→ **WHAT THIS TASK INVOLVES**
Every line from the one containing "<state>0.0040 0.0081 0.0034" to the final line of the material below must be reproduced exactly; leave out all other lines.

→ **DATASET SECTION**
- - - - - - -

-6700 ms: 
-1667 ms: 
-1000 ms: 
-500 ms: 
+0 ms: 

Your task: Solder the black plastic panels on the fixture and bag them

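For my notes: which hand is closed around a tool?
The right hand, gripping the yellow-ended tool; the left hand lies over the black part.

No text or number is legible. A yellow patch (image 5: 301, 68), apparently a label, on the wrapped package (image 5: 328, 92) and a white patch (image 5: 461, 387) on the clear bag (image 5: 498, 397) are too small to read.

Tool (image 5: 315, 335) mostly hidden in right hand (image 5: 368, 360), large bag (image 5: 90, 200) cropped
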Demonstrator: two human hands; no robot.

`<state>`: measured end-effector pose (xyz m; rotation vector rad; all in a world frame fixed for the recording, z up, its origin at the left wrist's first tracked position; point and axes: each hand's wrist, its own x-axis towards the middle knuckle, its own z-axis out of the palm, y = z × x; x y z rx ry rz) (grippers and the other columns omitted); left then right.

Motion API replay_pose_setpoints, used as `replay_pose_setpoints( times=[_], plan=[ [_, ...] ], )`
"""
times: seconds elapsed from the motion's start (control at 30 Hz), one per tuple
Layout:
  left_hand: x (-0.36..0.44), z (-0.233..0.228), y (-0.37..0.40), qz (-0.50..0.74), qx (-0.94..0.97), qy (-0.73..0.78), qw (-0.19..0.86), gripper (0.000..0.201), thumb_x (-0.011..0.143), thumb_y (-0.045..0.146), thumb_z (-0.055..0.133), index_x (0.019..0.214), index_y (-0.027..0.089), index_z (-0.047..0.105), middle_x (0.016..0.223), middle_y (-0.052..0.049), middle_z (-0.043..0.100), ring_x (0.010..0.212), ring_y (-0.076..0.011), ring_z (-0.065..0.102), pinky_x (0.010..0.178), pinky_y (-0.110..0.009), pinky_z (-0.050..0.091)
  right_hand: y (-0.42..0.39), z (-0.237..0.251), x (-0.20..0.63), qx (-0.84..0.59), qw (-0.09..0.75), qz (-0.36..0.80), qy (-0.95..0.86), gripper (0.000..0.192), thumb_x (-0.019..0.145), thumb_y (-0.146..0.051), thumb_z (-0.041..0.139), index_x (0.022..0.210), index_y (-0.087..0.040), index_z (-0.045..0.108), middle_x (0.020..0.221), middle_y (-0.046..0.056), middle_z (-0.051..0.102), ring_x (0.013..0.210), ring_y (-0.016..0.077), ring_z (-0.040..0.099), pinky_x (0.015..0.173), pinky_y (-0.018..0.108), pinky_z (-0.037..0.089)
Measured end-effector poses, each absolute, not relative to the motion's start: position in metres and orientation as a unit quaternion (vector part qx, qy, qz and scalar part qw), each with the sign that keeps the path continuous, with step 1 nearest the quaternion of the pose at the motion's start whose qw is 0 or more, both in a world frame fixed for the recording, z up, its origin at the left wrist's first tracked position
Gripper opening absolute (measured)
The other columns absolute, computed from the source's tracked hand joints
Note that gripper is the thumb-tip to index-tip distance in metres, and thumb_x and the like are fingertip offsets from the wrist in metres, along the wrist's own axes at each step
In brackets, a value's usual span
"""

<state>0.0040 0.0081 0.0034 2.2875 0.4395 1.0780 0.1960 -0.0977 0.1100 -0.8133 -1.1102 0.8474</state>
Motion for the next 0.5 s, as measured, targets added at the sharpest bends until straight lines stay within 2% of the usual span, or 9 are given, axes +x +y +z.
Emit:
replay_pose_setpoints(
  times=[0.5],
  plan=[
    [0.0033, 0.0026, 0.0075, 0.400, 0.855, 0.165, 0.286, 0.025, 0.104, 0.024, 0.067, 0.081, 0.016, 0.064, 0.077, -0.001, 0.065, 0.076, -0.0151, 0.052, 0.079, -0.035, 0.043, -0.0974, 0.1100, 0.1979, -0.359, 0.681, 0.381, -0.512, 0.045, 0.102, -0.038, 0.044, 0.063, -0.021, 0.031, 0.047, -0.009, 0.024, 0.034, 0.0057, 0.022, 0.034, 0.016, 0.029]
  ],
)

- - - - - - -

→ **RESULT OF THE EXERCISE**
<state>0.0040 0.0081 0.0034 2.2875 0.4395 1.0780 0.1960 -0.0977 0.1100 -0.8133 -1.1102 0.8474</state>
Motion for the next 0.5 s, as measured, targets added at the sharpest bends until straight lines stay within 2% of the usual span, or 9 are given, axes +x +y +z.
Emit:
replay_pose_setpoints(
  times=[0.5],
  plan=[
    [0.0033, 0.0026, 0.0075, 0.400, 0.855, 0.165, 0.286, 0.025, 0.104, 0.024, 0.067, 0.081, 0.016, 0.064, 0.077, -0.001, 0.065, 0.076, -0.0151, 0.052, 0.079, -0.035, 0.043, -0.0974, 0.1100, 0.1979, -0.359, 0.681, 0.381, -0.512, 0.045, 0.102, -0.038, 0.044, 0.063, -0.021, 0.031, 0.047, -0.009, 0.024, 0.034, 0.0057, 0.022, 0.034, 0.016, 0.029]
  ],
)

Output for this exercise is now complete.